L’irritazione politica non ha però fermato la diffusione del termine. TACO è ormai entrato nel lessico dei commentatori economici e degli investitori, tanto da apparire in report di analisi e dibattiti su piattaforme finanziarie. La sigla è diventata anche un simbolo della difficoltà dei mercati a conciliare le logiche della diplomazia commerciale con quelle della comunicazione politica.

Dubbi sulla legittimità costituzionale

Oltre all’irritazione politica, si affaccia ora anche un contenzioso legale. La Corte commerciale internazionale degli Stati Uniti ha recentemente affermato che Trump avrebbe ecceduto i propri poteri costituzionali nell’imporre dazi su larga scala. Il riferimento è all’International Emergency Economic Powers Act del 1977, utilizzato dall’amministrazione per giustificare tariffe generalizzate. Ma secondo i giudici, la norma non conferisce al presidente un potere illimitato, soprattutto in assenza di una reale emergenza.

Questa sentenza potrebbe avere conseguenze importanti per il futuro. Limitare la possibilità di agire unilateralmente sui dazi significa anche restringere lo spazio delle manovre tattiche e delle minacce reversibili. In altre parole, il margine per ripetere lo schema TACO potrebbe ridursi.

Una strategia rischiosa per la credibilità americana

Infine, il tema più ampio: la credibilità degli Stati Uniti come partner commerciale. Se la minaccia dei dazi è percepita come un bluff, se le dichiarazioni vengono costantemente riviste, allora la forza contrattuale degli Usa rischia di indebolirsi.

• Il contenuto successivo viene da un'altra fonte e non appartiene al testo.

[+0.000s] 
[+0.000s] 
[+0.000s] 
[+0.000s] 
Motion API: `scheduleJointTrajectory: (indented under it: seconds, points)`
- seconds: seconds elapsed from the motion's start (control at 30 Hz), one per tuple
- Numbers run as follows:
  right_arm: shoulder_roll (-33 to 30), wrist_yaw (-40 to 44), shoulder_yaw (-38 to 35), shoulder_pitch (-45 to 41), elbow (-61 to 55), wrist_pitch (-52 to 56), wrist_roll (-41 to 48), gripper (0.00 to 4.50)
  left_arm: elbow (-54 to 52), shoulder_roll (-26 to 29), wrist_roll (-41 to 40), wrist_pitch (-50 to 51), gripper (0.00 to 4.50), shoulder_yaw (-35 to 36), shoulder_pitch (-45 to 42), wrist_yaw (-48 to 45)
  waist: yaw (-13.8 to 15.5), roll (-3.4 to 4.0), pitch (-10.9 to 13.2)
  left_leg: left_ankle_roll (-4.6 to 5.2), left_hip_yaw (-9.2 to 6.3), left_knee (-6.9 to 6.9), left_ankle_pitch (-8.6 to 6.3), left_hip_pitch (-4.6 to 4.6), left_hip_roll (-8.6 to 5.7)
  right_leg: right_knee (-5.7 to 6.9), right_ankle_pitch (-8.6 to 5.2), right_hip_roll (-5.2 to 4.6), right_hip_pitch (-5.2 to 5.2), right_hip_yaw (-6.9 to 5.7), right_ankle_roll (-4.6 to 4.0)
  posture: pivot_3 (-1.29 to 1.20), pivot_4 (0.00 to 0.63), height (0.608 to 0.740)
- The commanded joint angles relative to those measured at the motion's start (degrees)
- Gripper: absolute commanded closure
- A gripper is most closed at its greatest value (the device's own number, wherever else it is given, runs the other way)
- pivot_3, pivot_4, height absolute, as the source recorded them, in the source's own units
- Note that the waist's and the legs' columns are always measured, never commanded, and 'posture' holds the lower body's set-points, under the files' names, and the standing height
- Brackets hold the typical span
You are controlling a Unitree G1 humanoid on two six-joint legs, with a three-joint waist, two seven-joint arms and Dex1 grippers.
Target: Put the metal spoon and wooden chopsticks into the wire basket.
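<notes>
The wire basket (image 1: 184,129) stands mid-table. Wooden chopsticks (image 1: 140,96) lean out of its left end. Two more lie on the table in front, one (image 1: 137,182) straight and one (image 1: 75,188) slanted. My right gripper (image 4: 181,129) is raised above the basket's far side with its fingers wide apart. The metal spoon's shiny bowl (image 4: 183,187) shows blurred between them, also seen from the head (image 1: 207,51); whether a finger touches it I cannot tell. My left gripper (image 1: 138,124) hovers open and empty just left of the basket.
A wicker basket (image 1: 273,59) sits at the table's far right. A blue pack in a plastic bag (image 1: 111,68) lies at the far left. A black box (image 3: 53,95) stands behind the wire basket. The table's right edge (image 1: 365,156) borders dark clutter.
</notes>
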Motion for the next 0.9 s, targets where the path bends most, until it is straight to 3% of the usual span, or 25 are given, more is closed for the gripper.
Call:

Lo ha sottolineato anche il Wall Street Journal: un partner che annuncia ritorsioni per poi sistematicamente non applicarle è un partner meno temuto, meno efficace.

L’uso strumentale delle tariffe per motivi elettorali o mediatici solleva interrogativi anche tra gli economisti conservatori. La volatilità artificiale può offrire occasioni speculative, ma crea un clima d’incertezza che danneggia l’industria e ostacola gli investimenti. Una strategia che, nel breve termine, può avere un ritorno politico; ma che nel lungo periodo rischia di lasciare segni profondi sulle relazioni internazionali e sulla fiducia dei mercati.

Un acronimo che riflette un’epoca


TACO è più di una battuta. È il segno di un’epoca politica dominata dall’imprevedibilità, dove la comunicazione istantanea e i calcoli tattici prevalgono sulla coerenza strategica. La reazione irritata di Trump non fa che confermare quanto l’acronimo abbia colpito nel segno. Ma proprio per questo, evidenzia una vulnerabilità: quella di un sistema dove le decisioni economiche sono spesso piegate alla logica del consenso immediato. In attesa del 9 luglio, data fissata per il possibile ritorno dei dazi europei, i mercati restano in allerta. E intanto, qualcuno continua a scommettere sul prossimo ripensamento.